WHAT YOU SHOULD DO:
For this listing, the lines between the one holding "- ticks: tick" and the one holding "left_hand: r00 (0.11", inclusive, must be set down exactly.

MATERIAL PROVIDED:
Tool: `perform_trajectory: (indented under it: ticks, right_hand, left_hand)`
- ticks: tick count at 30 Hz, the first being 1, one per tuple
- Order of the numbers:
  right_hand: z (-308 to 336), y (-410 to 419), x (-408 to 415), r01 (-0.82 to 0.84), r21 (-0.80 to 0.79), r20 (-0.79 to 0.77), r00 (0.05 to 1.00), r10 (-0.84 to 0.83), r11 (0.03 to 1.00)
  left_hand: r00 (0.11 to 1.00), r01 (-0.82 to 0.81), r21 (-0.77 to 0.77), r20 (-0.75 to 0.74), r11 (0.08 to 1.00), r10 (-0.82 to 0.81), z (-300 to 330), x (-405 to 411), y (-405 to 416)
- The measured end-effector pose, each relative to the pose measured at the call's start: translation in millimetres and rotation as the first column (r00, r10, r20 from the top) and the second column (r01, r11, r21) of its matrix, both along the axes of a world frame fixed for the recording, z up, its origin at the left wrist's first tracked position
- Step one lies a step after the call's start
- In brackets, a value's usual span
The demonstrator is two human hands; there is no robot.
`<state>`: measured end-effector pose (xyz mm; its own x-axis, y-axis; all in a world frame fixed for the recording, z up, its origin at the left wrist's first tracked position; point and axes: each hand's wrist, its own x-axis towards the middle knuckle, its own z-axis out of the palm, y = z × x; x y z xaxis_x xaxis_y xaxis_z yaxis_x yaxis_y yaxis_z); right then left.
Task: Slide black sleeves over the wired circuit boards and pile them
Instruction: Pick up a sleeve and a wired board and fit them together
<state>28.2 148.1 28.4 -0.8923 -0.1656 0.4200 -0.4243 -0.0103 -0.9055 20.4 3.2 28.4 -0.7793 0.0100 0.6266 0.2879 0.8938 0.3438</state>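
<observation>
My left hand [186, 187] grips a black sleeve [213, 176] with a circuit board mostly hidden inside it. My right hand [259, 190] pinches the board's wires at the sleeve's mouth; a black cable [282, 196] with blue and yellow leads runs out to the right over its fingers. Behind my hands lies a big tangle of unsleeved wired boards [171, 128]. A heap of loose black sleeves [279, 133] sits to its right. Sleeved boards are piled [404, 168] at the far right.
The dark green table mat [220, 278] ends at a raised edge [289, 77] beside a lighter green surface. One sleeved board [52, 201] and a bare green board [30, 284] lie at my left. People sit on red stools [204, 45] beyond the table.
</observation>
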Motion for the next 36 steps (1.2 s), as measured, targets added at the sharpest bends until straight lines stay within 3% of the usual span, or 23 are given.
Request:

ANSWER BELOW:
- ticks: tick count at 30 Hz, the first being 1, one per tuple
- Order of the numbers:
  right_hand: z (-308 to 336), y (-410 to 419), x (-408 to 415), r01 (-0.82 to 0.84), r21 (-0.80 to 0.79), r20 (-0.79 to 0.77), r00 (0.05 to 1.00), r10 (-0.84 to 0.83), r11 (0.03 to 1.00)
  left_hand: r00 (0.11 to 1.00), r01 (-0.82 to 0.81), r21 (-0.77 to 0.77), r20 (-0.75 to 0.74), r11 (0.08 to 1.00), r10 (-0.82 to 0.81), z (-300 to 330), x (-405 to 411), y (-405 to 416)

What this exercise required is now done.